Every morning the pavement in front of our shop in the Palais Royal is washed clean by the tears of the mothers of dead soldiers, widowed wives and heartsick lovers.

Look to the right and left. There is grit and grime in front of Giselle's Glove Emporium and the family Thibaut's umbrella store, but at La Fantasie Russie, the walkway is sparkling like newly polished stones.

Here inside the mythic Palais Royal arcade, the stores are not all as busy as they were before the war except for ours. In fact, it's the war that's responsible for our steady stream of clients.

There is nothing to identify what we offer in advertisements.

Visitez Le Palais Royal invites the dark haired seductress in the pre-war poster painted by a friend of my mother's, who signs his work simply PAL. The posters, first printed more than a dozen years ago, have been reprinted often, and you can see them, a bit worn and faded, plastered onto kiosks on Rue de Rivoli.

Unlike the women who come to see me, the lady in the poster is untouched by war. Swathed in pearls around her neck and wrists and crowned with an elaborate bejeweled headdress, she smiles at potential shoppers. Her low cut, jewel-studded teal gown shows off her creamy skin and ample breasts. Her delicate fingers, decorated with the loveliest diamond rings, beckon and point to the arcade, showing clients the way.

Walk in through the main entrance, a stone archway stained with centuries of soot, down the pathway, past the fountain, through the Palais's gardens, halfway to the end...but wait...before you turn right towards the shops, stop and admire the magic of the garden first planted over two hundred years ago.

Some of the most glorious roses in all of Paris grow here, and even now, in the midst of all our strife and sadness, the air is fragrant with their perfume. The flowers don't care that their blood red petals and razor sharp thorns remind mothers and wives of loved ones' lives cut short, stolen by the war. The bees don't either. On some afternoons, their buzzing is the loudest noise you hear. On others, just an accompaniment to the drone of the air-raid sirens that frighten us all and send us running for shelter.

In PAL's advertisement, in the left corner, is a list of the shops in this oasis hidden away from the bustle of Paris.

Under Maisons Notables & Recommandées, jewelers are the first category. Our store is listed at the top. After all, Pavel Orloff trained with the famous Faberge, who is a legend even here in the land of Cartier, Foquet, Boucheron and Van Cleef and Arpels.

La Fantasie Russie is tucked in at number 130. There are a total of six jewelry stores in the arcades beneath what were once royal apartments built in the mid-1600s by Cardinal Richelieu so he could be close to the King. In the late 1700s, Philippe Egaliteé's theatre was built and elite stores moved into the arcades facing the glorious inner courtyard.

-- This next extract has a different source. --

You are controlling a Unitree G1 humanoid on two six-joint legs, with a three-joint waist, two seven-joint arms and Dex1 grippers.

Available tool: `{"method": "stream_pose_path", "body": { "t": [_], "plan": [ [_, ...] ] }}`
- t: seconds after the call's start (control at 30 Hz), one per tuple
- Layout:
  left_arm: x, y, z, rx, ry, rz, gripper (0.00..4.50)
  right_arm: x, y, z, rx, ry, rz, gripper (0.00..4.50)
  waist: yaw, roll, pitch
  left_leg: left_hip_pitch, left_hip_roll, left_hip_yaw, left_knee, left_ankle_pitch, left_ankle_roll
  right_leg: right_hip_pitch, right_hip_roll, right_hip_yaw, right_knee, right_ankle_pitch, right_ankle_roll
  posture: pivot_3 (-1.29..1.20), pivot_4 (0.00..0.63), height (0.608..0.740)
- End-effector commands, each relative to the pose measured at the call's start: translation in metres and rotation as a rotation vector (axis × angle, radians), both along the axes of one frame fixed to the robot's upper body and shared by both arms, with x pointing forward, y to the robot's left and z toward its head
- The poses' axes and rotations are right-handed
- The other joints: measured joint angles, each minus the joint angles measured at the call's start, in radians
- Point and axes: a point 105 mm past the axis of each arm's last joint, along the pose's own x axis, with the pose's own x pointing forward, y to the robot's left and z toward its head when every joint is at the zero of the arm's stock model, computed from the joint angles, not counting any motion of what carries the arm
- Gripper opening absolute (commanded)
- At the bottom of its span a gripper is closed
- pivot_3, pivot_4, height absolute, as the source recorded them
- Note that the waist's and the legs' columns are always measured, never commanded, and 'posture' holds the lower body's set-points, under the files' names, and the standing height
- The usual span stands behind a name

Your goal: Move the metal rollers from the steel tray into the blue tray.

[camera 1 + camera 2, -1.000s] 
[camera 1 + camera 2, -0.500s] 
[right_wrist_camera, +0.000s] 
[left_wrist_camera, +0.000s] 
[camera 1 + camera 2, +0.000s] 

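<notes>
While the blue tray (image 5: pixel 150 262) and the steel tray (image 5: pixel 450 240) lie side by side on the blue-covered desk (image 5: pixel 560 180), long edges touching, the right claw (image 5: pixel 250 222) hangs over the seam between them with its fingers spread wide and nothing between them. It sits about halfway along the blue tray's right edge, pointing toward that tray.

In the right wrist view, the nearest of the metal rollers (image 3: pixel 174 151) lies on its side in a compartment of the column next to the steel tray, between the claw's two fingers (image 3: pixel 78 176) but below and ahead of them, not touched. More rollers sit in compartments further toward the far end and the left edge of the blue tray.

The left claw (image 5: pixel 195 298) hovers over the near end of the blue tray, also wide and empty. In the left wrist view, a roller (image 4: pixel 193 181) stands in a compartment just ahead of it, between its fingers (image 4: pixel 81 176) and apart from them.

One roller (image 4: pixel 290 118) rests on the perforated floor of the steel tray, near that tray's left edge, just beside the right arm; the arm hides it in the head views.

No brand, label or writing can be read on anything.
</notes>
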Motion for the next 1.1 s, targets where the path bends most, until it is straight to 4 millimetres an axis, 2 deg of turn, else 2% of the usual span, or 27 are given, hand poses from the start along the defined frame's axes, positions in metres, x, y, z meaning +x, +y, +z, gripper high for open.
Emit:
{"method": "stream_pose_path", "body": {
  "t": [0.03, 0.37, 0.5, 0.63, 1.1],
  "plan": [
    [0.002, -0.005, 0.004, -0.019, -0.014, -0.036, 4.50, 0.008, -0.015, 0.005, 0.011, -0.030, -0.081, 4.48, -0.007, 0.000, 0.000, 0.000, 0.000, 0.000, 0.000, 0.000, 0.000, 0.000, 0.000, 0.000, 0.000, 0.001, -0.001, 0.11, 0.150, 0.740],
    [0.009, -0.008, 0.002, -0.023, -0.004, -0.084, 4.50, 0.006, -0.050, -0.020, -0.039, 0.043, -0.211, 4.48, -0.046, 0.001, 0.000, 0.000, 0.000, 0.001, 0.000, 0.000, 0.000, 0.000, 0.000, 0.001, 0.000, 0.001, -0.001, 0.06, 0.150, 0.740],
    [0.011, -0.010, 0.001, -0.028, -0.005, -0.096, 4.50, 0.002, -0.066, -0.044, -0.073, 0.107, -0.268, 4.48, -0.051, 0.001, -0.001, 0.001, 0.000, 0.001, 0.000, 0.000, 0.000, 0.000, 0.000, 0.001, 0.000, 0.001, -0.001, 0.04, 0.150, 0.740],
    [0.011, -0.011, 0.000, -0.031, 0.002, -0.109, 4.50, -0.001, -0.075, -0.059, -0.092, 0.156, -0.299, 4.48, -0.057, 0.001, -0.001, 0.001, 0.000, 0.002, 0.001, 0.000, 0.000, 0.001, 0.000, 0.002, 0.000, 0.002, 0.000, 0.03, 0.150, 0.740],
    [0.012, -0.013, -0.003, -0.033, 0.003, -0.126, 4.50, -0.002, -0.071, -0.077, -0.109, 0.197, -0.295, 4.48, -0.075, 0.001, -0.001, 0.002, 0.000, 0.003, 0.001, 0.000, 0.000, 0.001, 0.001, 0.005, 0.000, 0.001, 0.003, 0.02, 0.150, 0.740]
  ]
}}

Royalty no longer resides here. Rather the bourgeoisie inhabit the apartments; including the well-to-do shopkeepers who live above their stores, famous writers and poets, established actors, dancers, directors, and choreographers. The theater in the east wing of the complex draws the creative here despite the darkness inhabiting this ancient square. For the Palais has not without its tragedy. Egaliteé himself was beheaded here and some say his ghost still roams his apartments late at night.

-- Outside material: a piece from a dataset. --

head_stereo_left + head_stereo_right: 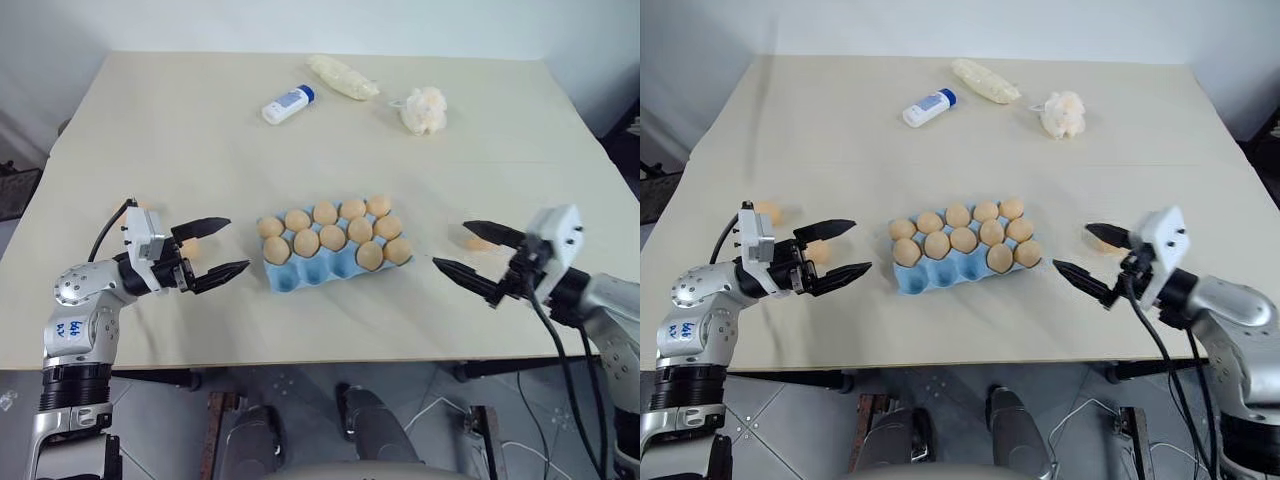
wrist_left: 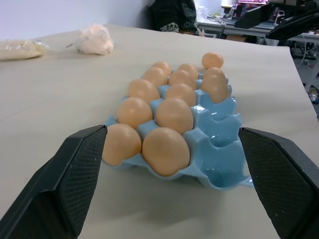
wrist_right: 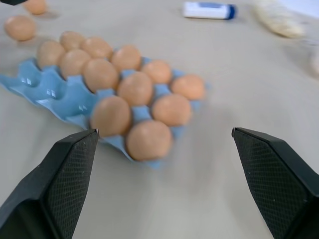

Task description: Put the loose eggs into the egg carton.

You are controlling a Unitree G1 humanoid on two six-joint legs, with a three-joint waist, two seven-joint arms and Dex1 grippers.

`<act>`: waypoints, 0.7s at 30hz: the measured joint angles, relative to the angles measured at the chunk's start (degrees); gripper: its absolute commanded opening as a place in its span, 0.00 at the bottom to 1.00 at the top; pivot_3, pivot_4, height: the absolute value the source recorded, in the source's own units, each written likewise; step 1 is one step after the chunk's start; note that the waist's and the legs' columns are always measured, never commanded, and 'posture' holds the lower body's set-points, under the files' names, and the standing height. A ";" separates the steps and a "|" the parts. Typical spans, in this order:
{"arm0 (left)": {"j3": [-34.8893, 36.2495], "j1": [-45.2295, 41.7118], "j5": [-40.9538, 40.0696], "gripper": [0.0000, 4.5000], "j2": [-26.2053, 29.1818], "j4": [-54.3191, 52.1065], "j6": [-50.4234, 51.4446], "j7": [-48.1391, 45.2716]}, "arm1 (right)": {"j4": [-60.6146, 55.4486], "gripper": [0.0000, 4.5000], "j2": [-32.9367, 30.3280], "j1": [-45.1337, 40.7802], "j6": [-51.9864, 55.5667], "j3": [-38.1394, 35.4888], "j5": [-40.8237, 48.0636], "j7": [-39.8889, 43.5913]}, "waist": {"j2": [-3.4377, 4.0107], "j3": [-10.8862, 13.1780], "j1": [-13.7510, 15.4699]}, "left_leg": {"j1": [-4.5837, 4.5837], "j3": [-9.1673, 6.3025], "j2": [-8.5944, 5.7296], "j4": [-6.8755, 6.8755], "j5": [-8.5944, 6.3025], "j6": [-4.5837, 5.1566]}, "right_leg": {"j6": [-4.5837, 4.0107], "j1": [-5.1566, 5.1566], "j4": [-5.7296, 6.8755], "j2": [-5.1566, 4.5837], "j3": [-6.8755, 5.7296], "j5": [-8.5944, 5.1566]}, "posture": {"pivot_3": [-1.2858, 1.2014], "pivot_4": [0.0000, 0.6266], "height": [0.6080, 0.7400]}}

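The egg carton [image 1: 300, 278] lies at the middle of the table [image 1: 200, 130], long side roughly across the robot's front. Twelve of its fifteen cups hold tan eggs: the far row and the middle row are full, and the near row holds two at its right end. The three near-row cups toward the left are bare. Three loose eggs [image 1: 190, 247] lie on the table, which matches the empty cups, so the task is judged about four fifths done with three placements left. One egg lies left of the carton, seen from the head in the gap between the fingers of the left gripper [image 1: 238, 243]. A second lies farther left and back [image 1: 768, 211], beside that wrist. The third lies right of the carton [image 1: 478, 243], just under the upper finger of the right gripper [image 1: 451, 244] as seen from the head. Both grippers stand spread wide and hold nothing. Each points level toward the carton from its own side, a short way off its ends. Whether either gripper is at the height of its nearby egg cannot be told. The empty cups are nearest the left gripper, so its two eggs appear the easier to seat.
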 measured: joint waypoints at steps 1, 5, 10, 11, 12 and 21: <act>-0.15 -0.69 0.00 1.00 -0.14 0.20 -0.16 -0.05 | 0.50 0.99 -0.07 2.30 -0.88 -1.48 0.18 1.03 | -0.02 -0.01 0.13 | 0.02 -0.05 0.00 0.00 0.01 0.00 | -0.01 0.03 0.02 0.00 -0.04 -0.01 | 0.52 0.24 1.00; -0.18 -1.03 0.00 1.00 -0.16 1.77 -0.55 -0.20 | 5.70 0.99 -0.23 9.97 -3.88 -6.82 0.37 3.28 | -0.03 -0.02 0.23 | 0.04 -0.03 -0.04 0.01 0.02 0.01 | -0.07 0.04 0.01 -0.03 -0.01 -0.04 | 0.52 0.24 1.00; -0.31 -1.14 -0.01 1.00 -0.17 1.76 -0.57 -0.54 | 10.15 0.99 -0.23 12.86 -7.27 -10.28 -0.15 3.44 | -0.03 -0.02 -0.16 | 0.14 -0.04 -0.05 0.02 0.04 0.04 | -0.16 0.05 0.04 -0.04 0.15 -0.08 | 0.52 0.24 1.00; -0.31 -1.10 -0.01 1.00 -0.17 1.75 -0.56 -0.58 | 10.84 0.99 -0.23 13.16 -7.63 -10.43 -0.25 3.27 | -0.03 -0.02 -0.15 | 0.14 -0.04 -0.05 0.02 0.05 0.04 | -0.16 0.05 0.05 -0.04 0.15 -0.08 | 0.52 0.24 1.00; -0.31 -1.09 -0.01 1.00 -0.17 1.72 -0.56 -0.61 | 11.32 0.99 -0.22 13.18 -8.03 -10.42 -0.28 3.12 | -0.03 -0.02 -0.15 | 0.14 -0.04 -0.05 0.03 0.05 0.04 | -0.16 0.05 0.06 -0.04 0.15 -0.08 | 0.52 0.24 1.00; -0.01 0.66 -0.16 1.00 -0.09 0.47 -0.49 -0.86 | 12.62 0.99 2.34 5.42 -9.28 -8.89 -0.57 -3.20 | -0.03 -0.02 -0.33 | 0.16 -0.07 -0.03 0.02 0.05 0.03 | -0.17 0.04 0.09 -0.05 0.19 -0.08 | 0.52 0.24 1.00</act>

Monsieur Orloff's wife, Anna, whose amethyst eyes see more than most, has warned me about the spirits haunting this great and complicated warren of stores, residences, basements, and deep underground tunnels. But it's not just the dead who contribute to the mist of foreboding that sometimes falls on the Palais. The miasma of dread that seems to issue forth from the ancient stones themselves is perpetuated by the living as well.

Behind the closed doors and lowered window shades, in the shadowy stairwells, and dusty attic rooms, scandals are enacted and secrets told. Some of the elegant quarters are sullied by brothels and others by gambling dens. Rumors keep us up at night with worry that German spies crisscross under the Palais as they move around the tunnels and catacombs beneath the city's wide boulevards and grand architecture.

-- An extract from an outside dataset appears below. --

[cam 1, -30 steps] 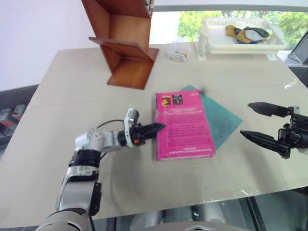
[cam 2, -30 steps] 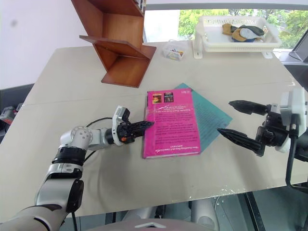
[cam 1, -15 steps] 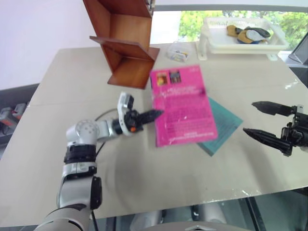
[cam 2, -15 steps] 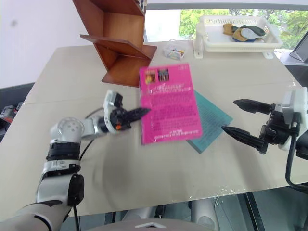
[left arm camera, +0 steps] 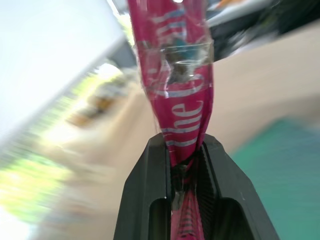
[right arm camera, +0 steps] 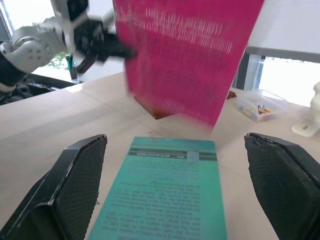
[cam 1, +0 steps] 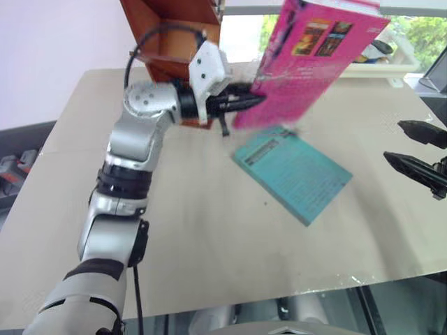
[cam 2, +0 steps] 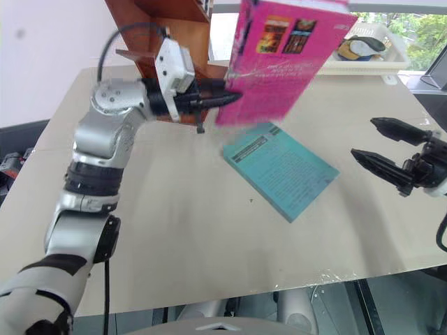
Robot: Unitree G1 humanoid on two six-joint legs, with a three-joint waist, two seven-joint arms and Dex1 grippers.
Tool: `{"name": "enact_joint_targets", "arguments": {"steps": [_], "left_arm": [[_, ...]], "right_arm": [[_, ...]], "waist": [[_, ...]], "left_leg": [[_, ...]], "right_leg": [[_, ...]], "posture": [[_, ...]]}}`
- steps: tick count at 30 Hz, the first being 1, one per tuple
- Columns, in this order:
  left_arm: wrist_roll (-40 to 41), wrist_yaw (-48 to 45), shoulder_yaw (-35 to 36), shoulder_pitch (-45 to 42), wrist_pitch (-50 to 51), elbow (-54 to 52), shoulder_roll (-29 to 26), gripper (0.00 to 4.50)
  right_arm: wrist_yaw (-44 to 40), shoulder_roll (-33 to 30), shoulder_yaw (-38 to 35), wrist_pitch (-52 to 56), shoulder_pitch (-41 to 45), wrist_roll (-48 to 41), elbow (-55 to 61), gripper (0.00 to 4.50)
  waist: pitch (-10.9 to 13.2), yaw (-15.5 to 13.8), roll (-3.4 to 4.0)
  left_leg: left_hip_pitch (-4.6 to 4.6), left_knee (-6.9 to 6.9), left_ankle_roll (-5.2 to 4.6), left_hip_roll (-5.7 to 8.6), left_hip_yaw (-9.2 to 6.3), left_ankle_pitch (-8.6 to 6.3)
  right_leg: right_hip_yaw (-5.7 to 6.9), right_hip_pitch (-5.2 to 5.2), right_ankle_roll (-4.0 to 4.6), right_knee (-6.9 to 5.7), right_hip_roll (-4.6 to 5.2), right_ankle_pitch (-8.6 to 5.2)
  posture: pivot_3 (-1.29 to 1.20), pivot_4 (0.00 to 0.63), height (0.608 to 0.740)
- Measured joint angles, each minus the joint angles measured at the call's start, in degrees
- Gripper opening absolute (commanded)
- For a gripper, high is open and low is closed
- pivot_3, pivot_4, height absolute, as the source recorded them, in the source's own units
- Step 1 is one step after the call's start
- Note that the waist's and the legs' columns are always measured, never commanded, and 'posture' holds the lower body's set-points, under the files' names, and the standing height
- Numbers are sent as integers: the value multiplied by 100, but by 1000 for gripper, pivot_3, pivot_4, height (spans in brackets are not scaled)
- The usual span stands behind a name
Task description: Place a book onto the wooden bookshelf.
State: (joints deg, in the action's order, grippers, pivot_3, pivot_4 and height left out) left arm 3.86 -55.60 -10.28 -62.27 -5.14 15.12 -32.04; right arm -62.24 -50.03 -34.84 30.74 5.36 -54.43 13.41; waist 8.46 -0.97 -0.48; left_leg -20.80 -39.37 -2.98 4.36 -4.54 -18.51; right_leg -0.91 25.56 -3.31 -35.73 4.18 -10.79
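The pink book point(cam 1: 314, 59) hangs in the air above the table, nearly upright, its cover with two small dark pictures facing me. My left gripper point(cam 1: 248, 101) is shut on its lower left edge; in the left wrist view the fingers point(left arm camera: 150, 190) clamp the pink book point(left arm camera: 175, 100) edge-on. The wooden bookshelf point(cam 1: 174, 35) stands at the back left of the table, just behind my left wrist. My right gripper point(cam 1: 412, 150) is open at the right side of the table, nothing between its fingers point(right arm camera: 75, 185).
A teal book point(cam 1: 292, 171) lies flat mid-table, below the lifted one. A white plastic tray point(cam 2: 374, 56) holding small items stands at the back right. A small clear box point(right arm camera: 260, 105) sits near the shelf.
My left gripper has lifted the pink book off the teal one, rolled it from flat to nearly upright and carried it toward the shelf. My right gripper drew away to the right.
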Motion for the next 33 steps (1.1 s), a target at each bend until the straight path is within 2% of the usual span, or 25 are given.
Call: {"name": "enact_joint_targets", "arguments": {"steps": [2, 4, 9, 14, 18, 21, 28, 33], "left_arm": [[-921, 386, -198, -449, -1122, 521, -321, 195], [-1496, 716, -377, -745, -1788, 1068, -459, 195], [-2763, 1374, -751, -1517, -2782, 2261, -1074, 195], [-3529, 1906, -1084, -2125, -3409, 3003, -1273, 195], [-3662, 1813, -1216, -2248, -3427, 3358, -1286, 195], [-3552, 1203, -1221, -2245, -3205, 3461, -1400, 195], [-3200, 571, -1117, -1845, -2866, 3281, -1460, 195], [-3482, 597, -1098, -1904, -2634, 3189, -1785, 195]], "right_arm": [[-103, 0, -144, 28, 4, -129, -155, 4500], [-187, -7, -260, 77, 58, -316, -291, 4500], [-376, -35, -562, 302, 129, -770, -543, 4500], [-379, -35, -548, 306, 231, -766, -578, 4500], [-386, -34, -539, 278, 249, -731, -591, 4500], [-408, -32, -539, 260, 249, -683, -623, 4500], [-418, -23, -532, 233, 253, -621, -652, 4500], [-451, -22, -483, 203, 278, -572, -657, 4500]], "waist": [[-3, 30, 6], [0, 27, 2], [7, 29, -7], [11, 5, -13], [13, 82, -14], [15, 227, -10], [21, 164, -20], [21, 157, -21]], "left_leg": [[5, 17, -1, -3, 7, -1], [2, 13, -2, -4, 4, -1], [0, 7, -4, -1, 5, -2], [-7, -2, -9, 7, -4, -4], [-5, -1, -10, 3, 5, -4], [-1, 2, -10, -2, 11, -4], [-10, -7, -11, 2, 2, -4], [-12, -3, -13, 5, -8, -5]], "right_leg": [[-9, 5, 0, 1, 2, 0], [-5, 7, 0, -2, -5, 0], [-4, 9, -1, -10, -15, 0], [9, 7, -4, -12, -13, -1], [2, 11, -4, -16, -16, -1], [-4, 14, -4, -19, -21, -1], [5, 13, -5, -20, -17, -1], [15, 14, -5, -18, -16, -1]], "posture": [[0, 150, 740], [0, 150, 740], [0, 150, 740], [0, 150, 740], [0, 150, 740], [0, 150, 740], [0, 150, 740], [0, 150, 740]]}}
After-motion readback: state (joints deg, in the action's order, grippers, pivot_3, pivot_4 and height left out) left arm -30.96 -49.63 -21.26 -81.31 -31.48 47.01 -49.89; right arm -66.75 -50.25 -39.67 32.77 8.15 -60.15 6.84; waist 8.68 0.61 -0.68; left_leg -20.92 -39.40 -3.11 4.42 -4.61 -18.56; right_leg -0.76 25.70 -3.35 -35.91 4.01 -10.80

But for all its shadows, with so much tragedy in Paris, in France, in Europe, in all the world, our strange oasis is all the more precious. Physically untouched by the war, the Palais's fountain and gardens offer a respite from the day, from the year. Her stores a distraction. All of them, including number 130. The doorway to marvelous displays of precious gems and gleaming objects of adornment but also the unknown, the occult and the manifest. Number 130, the portal to the necromancer, to me.